What needs to be done
Each line of the data that includes the string "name" is to be copied out.

+++ Data shown

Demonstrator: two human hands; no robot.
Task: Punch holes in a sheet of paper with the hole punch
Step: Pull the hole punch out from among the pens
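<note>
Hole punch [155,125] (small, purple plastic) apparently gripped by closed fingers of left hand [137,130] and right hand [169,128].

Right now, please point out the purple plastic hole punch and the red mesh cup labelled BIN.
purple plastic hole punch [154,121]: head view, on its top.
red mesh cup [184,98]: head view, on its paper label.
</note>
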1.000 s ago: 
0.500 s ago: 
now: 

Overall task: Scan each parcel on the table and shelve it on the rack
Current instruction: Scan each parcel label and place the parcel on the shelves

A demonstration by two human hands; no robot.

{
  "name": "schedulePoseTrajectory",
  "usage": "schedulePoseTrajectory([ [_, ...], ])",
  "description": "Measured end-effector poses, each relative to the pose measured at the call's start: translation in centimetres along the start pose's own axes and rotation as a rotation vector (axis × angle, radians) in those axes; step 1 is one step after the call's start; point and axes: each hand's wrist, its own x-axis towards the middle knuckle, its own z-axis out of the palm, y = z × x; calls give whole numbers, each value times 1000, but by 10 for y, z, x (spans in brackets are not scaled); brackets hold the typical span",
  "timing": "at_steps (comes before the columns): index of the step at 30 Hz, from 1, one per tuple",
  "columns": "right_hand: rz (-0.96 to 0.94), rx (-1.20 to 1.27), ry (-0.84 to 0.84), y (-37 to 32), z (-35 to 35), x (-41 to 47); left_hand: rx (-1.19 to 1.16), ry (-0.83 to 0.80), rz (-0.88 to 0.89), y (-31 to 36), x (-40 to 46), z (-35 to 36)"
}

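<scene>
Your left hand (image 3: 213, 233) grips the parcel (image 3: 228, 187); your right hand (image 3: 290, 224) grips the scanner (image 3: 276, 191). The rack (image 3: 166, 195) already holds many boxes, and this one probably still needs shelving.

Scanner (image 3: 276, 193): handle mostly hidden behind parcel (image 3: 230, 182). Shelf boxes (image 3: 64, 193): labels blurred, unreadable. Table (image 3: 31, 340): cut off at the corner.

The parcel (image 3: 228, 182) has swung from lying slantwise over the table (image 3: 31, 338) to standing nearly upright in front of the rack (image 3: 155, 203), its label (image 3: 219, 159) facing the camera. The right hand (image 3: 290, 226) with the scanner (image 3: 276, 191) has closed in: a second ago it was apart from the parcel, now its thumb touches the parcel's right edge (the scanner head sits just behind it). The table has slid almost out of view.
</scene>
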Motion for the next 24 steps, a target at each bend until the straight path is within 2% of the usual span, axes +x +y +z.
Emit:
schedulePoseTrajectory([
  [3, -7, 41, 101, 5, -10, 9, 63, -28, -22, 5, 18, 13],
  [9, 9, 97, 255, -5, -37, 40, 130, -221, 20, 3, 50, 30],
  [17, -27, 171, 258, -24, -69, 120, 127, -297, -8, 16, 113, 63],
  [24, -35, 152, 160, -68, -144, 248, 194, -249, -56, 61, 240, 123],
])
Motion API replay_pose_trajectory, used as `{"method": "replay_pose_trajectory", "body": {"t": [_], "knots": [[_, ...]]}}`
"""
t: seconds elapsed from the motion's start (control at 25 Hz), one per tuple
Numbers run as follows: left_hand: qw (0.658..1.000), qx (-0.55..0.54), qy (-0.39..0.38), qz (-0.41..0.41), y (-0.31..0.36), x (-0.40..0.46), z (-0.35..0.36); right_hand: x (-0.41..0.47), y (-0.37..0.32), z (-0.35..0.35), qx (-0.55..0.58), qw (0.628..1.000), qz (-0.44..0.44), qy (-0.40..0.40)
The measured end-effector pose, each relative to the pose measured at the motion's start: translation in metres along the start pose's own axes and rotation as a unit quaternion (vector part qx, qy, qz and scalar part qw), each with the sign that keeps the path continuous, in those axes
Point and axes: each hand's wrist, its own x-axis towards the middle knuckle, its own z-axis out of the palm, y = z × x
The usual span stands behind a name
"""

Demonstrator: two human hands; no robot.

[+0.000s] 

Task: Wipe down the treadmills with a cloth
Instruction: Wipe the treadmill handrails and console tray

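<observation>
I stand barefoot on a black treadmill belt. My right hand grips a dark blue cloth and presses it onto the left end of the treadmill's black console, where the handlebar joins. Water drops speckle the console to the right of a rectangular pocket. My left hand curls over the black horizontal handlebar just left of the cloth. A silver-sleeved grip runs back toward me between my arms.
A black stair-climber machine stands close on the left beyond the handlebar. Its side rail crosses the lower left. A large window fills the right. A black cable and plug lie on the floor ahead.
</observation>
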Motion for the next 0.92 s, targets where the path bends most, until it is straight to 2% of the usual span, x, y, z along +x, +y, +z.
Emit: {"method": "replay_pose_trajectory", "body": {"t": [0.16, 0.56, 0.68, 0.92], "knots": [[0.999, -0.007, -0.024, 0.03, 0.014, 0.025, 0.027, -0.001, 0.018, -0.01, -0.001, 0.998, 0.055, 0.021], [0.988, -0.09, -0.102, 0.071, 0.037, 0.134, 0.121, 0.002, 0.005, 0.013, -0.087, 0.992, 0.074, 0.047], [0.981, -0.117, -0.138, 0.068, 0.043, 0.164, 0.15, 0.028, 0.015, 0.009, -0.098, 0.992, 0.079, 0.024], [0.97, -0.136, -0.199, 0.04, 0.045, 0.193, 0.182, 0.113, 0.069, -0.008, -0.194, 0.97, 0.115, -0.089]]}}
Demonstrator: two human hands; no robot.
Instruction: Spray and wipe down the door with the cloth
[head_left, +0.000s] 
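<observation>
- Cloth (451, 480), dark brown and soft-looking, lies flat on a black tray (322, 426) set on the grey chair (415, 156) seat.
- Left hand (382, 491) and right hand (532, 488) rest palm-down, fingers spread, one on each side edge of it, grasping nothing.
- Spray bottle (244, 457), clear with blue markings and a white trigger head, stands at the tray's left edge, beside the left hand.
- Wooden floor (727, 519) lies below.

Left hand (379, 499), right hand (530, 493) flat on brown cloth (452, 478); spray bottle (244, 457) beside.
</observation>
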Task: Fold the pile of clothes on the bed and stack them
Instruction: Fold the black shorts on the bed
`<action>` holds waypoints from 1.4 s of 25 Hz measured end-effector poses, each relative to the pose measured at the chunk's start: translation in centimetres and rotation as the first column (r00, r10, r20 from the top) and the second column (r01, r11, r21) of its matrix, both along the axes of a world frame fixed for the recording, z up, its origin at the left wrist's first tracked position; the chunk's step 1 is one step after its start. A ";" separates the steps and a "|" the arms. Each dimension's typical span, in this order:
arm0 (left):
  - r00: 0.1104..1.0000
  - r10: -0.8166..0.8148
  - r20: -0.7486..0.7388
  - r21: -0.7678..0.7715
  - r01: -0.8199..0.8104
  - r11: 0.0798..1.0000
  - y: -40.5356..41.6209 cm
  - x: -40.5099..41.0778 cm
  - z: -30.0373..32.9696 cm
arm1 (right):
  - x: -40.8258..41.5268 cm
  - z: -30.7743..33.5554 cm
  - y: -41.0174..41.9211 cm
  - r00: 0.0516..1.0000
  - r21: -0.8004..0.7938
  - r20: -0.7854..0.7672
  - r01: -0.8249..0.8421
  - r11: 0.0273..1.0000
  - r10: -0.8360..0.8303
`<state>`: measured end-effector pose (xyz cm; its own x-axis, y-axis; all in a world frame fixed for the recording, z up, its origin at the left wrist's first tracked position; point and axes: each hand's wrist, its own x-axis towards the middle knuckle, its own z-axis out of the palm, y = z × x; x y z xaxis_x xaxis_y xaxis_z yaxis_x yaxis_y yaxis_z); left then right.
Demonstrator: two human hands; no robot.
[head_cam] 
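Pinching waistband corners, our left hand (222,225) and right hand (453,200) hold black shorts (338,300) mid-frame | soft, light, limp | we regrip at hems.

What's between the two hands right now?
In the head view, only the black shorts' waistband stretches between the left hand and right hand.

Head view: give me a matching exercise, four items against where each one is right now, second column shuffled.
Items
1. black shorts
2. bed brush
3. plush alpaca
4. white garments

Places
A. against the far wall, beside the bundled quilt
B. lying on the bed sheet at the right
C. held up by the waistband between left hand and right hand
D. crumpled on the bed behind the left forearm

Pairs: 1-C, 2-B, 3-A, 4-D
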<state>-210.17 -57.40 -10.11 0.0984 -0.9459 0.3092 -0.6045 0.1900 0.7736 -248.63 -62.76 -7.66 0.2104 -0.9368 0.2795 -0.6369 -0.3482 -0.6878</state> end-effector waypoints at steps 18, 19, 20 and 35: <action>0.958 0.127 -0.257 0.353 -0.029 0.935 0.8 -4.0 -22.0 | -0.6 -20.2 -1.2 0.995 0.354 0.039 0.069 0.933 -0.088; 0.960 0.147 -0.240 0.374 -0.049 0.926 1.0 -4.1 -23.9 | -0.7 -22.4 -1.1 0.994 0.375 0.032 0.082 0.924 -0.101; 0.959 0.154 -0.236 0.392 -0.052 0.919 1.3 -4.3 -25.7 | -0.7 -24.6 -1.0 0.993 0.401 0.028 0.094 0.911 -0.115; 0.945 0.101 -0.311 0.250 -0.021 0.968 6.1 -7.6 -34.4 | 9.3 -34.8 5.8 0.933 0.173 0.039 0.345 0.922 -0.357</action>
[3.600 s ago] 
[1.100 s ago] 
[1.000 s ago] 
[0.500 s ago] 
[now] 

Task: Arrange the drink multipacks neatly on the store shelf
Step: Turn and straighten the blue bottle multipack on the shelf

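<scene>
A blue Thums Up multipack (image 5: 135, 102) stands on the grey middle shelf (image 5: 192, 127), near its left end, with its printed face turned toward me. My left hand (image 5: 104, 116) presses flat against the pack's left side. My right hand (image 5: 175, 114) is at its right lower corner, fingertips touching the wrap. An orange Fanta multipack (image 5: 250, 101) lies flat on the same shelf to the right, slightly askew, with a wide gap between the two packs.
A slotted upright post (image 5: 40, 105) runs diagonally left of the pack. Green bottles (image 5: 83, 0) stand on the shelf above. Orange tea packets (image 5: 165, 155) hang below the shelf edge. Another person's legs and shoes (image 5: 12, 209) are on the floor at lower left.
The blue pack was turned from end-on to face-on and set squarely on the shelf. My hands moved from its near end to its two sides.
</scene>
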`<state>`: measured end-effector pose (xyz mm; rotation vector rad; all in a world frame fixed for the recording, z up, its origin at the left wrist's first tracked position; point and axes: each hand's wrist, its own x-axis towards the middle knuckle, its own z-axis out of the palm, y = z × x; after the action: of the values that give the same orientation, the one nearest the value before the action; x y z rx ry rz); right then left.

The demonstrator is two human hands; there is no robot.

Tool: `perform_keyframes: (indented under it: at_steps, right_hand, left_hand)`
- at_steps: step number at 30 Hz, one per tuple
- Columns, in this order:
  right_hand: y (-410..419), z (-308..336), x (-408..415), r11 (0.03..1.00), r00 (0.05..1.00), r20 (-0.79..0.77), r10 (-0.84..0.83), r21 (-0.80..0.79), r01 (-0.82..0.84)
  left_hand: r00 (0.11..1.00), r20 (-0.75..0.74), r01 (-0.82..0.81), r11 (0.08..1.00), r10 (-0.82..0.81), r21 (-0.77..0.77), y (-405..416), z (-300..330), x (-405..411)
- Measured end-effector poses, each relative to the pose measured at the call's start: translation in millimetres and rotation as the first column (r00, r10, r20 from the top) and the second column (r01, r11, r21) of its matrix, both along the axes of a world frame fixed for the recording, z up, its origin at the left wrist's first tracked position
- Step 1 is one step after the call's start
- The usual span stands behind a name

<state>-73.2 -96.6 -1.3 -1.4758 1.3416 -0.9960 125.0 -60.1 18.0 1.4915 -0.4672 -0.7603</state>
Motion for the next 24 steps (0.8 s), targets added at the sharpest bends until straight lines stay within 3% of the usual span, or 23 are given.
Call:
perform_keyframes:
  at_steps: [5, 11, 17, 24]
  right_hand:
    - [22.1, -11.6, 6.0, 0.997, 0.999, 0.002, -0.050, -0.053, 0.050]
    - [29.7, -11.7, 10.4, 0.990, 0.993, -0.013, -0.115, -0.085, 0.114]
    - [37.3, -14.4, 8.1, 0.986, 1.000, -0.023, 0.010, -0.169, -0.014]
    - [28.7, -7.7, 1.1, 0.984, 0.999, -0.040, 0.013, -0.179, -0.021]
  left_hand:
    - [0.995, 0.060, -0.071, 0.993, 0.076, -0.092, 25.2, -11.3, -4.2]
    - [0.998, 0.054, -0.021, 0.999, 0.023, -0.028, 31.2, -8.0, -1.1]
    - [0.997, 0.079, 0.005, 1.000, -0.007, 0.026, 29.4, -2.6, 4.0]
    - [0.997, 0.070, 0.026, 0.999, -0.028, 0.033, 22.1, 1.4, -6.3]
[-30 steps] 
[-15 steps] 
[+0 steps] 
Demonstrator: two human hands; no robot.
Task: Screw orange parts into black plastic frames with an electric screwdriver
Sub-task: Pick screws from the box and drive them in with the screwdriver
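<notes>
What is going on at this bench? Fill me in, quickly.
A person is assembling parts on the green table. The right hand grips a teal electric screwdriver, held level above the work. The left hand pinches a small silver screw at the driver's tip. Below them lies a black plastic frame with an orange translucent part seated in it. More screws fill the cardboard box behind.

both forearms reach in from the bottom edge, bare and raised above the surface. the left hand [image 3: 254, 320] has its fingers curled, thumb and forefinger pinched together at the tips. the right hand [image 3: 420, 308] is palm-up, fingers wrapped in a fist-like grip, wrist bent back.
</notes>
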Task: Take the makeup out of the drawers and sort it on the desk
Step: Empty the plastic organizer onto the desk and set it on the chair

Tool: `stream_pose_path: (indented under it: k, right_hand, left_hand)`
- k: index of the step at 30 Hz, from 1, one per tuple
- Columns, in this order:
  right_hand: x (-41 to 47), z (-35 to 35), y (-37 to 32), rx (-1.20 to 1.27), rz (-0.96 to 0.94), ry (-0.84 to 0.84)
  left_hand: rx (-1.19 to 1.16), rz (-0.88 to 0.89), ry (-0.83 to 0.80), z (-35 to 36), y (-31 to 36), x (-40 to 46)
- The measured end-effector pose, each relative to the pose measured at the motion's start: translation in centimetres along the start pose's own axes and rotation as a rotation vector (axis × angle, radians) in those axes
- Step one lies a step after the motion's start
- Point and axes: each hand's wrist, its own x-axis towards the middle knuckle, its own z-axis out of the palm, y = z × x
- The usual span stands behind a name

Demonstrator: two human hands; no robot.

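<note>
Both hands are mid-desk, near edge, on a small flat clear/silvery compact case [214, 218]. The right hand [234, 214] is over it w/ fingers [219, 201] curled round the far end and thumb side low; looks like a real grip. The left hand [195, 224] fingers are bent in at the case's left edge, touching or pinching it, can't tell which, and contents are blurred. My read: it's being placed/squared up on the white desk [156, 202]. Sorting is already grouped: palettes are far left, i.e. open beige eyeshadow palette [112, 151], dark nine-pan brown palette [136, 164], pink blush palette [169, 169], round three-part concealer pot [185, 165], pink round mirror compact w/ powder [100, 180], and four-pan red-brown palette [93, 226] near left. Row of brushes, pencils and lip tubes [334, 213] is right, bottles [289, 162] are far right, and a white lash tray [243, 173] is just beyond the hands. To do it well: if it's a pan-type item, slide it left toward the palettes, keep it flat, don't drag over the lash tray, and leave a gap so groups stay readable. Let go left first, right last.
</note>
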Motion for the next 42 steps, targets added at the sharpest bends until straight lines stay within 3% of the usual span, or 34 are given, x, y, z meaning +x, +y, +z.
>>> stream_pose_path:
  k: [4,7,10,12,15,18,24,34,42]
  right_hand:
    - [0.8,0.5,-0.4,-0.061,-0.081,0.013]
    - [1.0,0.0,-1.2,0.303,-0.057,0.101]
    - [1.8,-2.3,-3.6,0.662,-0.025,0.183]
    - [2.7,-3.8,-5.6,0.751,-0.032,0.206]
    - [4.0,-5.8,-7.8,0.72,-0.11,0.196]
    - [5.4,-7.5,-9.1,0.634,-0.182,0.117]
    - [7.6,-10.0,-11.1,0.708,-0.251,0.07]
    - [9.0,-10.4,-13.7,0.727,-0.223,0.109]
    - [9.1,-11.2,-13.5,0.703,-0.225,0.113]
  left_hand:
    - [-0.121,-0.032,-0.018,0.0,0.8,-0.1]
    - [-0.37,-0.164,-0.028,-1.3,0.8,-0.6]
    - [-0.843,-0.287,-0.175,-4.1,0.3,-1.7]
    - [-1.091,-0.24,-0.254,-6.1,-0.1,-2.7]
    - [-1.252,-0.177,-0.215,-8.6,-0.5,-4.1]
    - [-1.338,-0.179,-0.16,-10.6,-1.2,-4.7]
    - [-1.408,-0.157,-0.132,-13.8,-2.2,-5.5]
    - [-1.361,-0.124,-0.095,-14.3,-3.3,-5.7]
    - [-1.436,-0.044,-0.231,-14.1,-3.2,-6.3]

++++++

Result of the task
  "name": "schedulePoseTrajectory",
The usual span stands behind a name
- The usual span stands behind a name
- The usual span stands behind a name

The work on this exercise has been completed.